The intensity of opposition to such measures makes it easy to dismiss the red gentry as retrograde, unfeeling, and greedy, as some are. However, some of their complaints about federal policy are legitimate. Unlike the flagship tech oligopolies like Facebook, Google, and Amazon, whose executives and employees fund and sometimes staff the Democratic Party’s political operations, many small business owners struggle to keep up with the jargon and paperwork required to deal with elaborate environmental regulations or proliferating race and gender quotas in federal record-keeping and subsidies. In addition to helping their urban core constituents, Democratic policies, to the extent that they harm Republican businesses and industries, increase the Democratic share of national wealth, which can then be deployed further against the party’s Republican rivals.

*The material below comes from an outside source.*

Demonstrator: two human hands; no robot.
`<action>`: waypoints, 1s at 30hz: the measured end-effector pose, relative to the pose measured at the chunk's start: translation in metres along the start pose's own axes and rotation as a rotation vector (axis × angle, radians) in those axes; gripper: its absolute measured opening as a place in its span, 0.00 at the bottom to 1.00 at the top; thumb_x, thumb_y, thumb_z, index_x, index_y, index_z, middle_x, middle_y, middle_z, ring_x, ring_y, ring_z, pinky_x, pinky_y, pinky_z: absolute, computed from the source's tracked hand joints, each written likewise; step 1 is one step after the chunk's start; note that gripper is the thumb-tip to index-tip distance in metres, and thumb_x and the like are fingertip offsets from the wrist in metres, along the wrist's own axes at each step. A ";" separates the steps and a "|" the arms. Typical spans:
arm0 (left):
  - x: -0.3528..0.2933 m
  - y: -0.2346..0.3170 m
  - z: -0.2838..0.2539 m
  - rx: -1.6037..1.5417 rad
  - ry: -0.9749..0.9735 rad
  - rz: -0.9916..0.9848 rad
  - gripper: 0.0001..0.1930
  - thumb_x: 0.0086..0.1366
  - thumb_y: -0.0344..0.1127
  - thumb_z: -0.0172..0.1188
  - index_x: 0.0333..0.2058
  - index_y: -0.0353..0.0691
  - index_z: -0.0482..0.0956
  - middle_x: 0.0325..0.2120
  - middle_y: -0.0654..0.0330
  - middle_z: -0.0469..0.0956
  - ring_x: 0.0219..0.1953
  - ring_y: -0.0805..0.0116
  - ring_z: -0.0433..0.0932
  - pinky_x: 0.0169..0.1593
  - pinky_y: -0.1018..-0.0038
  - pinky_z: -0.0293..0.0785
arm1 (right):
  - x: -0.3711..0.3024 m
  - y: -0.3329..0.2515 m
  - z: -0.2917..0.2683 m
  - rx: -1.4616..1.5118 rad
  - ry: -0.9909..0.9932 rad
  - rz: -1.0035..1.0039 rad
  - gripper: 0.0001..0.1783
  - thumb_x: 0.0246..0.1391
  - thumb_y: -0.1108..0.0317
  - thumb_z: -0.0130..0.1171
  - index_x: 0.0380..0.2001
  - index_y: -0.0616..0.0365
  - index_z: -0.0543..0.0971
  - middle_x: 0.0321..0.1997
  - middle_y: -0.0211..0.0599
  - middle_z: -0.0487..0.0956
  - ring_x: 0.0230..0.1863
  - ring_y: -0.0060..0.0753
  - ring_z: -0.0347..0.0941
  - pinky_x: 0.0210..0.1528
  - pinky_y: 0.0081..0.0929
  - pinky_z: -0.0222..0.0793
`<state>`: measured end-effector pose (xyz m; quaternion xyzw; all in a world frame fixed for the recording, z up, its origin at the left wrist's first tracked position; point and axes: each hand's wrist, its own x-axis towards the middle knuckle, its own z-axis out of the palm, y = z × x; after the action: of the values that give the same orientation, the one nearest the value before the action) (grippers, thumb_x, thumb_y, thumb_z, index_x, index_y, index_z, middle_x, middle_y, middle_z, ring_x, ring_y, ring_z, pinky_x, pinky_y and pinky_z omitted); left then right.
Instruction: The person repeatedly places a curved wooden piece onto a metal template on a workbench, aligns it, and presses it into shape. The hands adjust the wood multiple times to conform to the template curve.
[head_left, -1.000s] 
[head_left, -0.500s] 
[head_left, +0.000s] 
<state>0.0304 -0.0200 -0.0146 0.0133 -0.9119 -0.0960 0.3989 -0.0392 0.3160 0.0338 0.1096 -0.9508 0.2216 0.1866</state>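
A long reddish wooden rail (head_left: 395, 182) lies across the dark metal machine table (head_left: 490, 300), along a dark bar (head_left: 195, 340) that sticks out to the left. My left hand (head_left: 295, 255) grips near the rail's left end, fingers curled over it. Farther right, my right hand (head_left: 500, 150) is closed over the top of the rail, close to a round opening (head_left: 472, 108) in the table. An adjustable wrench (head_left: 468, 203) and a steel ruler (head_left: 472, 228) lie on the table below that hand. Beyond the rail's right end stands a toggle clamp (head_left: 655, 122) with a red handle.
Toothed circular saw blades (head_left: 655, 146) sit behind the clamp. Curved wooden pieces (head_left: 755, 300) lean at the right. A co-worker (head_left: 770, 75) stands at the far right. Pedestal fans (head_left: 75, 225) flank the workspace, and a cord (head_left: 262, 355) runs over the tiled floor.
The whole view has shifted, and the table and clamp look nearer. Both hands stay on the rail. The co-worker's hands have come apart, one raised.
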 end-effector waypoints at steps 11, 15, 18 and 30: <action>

If hourglass Democrats are dominated by urban managers and professionals linked to the national and global economies, and the diamond Republicans by moderately rich local business elites, then who speaks for the two-thirds of Americans who are working class, who lack college diplomas and must work for wages? The answer is: nobody. At 6% and falling, private sector trade union membership in the United States is lower than it was under Herbert Hoover.

The only time that the working-class majority had any real influence in American politics, as well as in their workplaces, was between the 1940s and the 1980s, when private sector unions were a force that both parties had to reckon with. Private sector unions have been annihilated in the last half-century in the United States because hatred of organized labor is one of only two areas of agreement between socially liberal Democratic Silicon Valley tech entrepreneurs, CEOs who donate millions to Black Lives Matter, and small-town Republican sweatshop owners and overseers who think Social Security and Medicare constitute “socialism.” The other thing that the Democratic Big Rich and the Republican Lesser Rich agree on is the need for more indentured servant “guest workers” from other countries who are bound to the employers that sponsor them, and who are thus more easily manipulated and intimidated than either free American citizen-workers or immigrants with green cards who can quit bad employers.

The progressive Democrats of Facebook, Amazon, Google, and Microsoft lobby for more H-1B visas, which go overwhelmingly to young male foreign nationals who are often willing to work for less money in worse conditions than comparably educated American citizens and naturalized immigrants. Meanwhile, the Republican small business, franchise, farm, and ranch owners in the boondocks claim they cannot find Americans willing to work for the crappy wages they pay (which is true) and demand that Congress supply them with higher numbers of captive guest workers who can be treated like serfs. A tight labor market with low immigration of the kind that COVID-caused disruptions have produced in some sectors, in which employers must compete for scarce workers by raising wages and benefits, is the nightmare of American investors and managers, big and small, progressive and conservative alike.